When a baby is first born, one of the first comments out of people’s mouths tends to involve appearance. Maybe the baby has her mother’s eyes, or her father’s hair. Parents often want the best genes for their child, with no genetic ailments or illness. In reality, genetics is a bit more complicated than receiving different traits from each parent. So, are the genes that have been determined to be the “best” always what’s “best”.
People have often heard of “survival of the fittest,” thinking of those that are the fastest or the strongest. However, the “fittest” are actually the individuals with the most reproductive success. A trait that may be harmful in one area may be beneficial in another, like snakes being green in a forest but yellow in a desert for better camouflage. This trend is also seen in a genetics concept known as overdominance. Before discussing this further, let’s rewind and discuss some of the history of genetics.
One aspect of genetics involves dominant and recessive traits. One famous scientist, Gregor Mendel, first experimented with dominant and recessive traits with pea plants in the 1800s. One of the traits he examined was flower color, and he was able to examine patterns involving the flower color. Below is an image of Gregor Mendel himself. If you’re interested in more of Mendel’s story, click here!
Gregor Johann Mendel
Source: National Library of Medicine
When talking about genetics, the terms homozygous and heterozygous are often used to describe the alleles an individual has. An allele is an alternative form of a gene. When an individual is homozygous for a trait, this means the individual has two of the same alleles for a gene. When an individual is heterozygous for a trait, this means that they have two different alleles for the same gene. Different alleles can cause different phenotypes, changing the appearance of the individual.

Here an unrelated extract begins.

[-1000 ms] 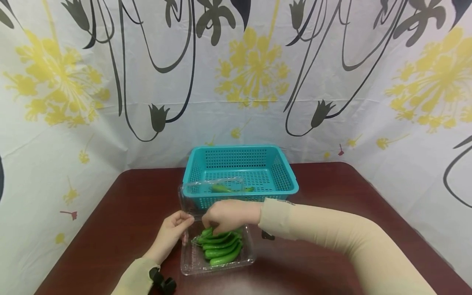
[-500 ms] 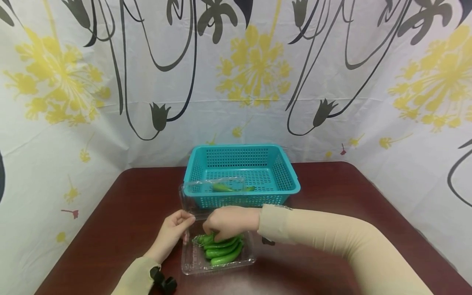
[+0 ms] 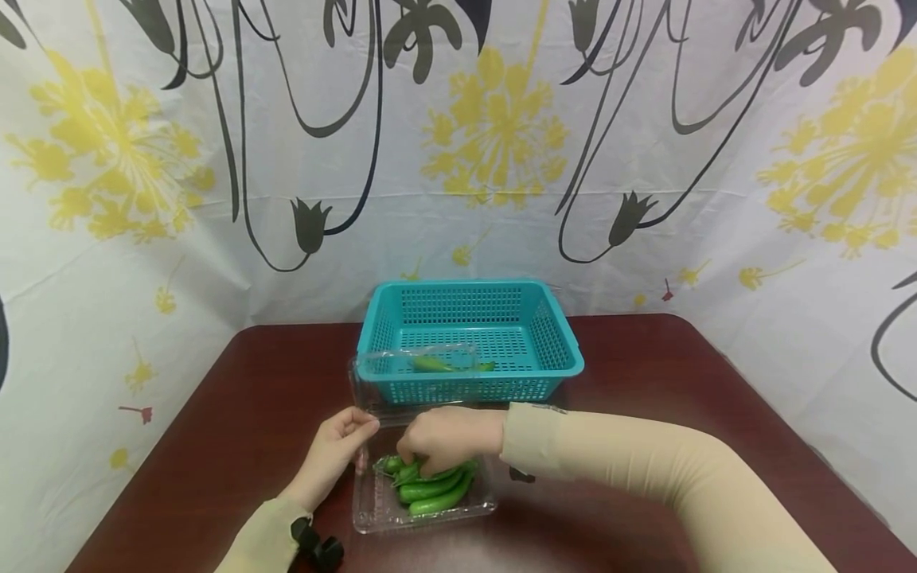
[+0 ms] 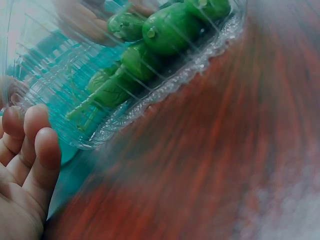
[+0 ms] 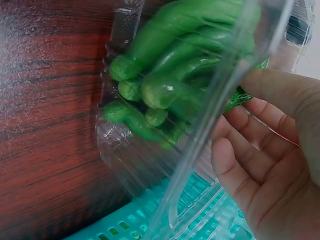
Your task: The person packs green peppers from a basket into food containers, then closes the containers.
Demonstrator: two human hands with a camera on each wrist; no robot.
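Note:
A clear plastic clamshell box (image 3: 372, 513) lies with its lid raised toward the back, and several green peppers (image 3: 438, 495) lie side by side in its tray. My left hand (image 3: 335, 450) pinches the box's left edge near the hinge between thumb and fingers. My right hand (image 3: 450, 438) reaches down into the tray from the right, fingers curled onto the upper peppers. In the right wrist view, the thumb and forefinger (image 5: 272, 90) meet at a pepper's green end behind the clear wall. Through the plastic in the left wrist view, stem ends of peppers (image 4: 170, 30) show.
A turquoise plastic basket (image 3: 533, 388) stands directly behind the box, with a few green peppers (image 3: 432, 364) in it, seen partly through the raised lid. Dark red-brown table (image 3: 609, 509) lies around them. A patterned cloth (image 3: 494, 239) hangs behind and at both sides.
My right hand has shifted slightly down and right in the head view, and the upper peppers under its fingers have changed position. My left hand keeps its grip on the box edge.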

Mendel looked at the different alleles in pea plant flowers, he noticed that most of the flowers were purple. He determined that this was the most prominent phenotype, or appearance of the flower. The other less common flower color phenotype was white. He stated that this gene for the purple flower color was dominant. When an allele is dominant, it determines the phenotype of heterozygous individuals. Therefore, he determined that the allele that causes the purple flower color is dominant to the allele that causes white flower color. Below is an image of a white flowering pea plant. Because this flower is white, that means it is recessive for flower color.
A Flowering Pea Plant
Source: np-e07/iStock/Getty Images
It’s no surprise that any trait that followed this pattern has been known to be called Mendelian Genetics. However, not all patterns of inheritance follow Mendelian inheritance, and the way individuals get all of their traits can be a little bit more complicated. This is where overdominance comes into play. It unfortunately does not follow the typical Mendelian inheritance patterns. Overdominance occurs when the heterozygous individual is more reproductively successful than either homozygous individual. If you are interested in other genetic dominance mechanisms other than overdominance, click here!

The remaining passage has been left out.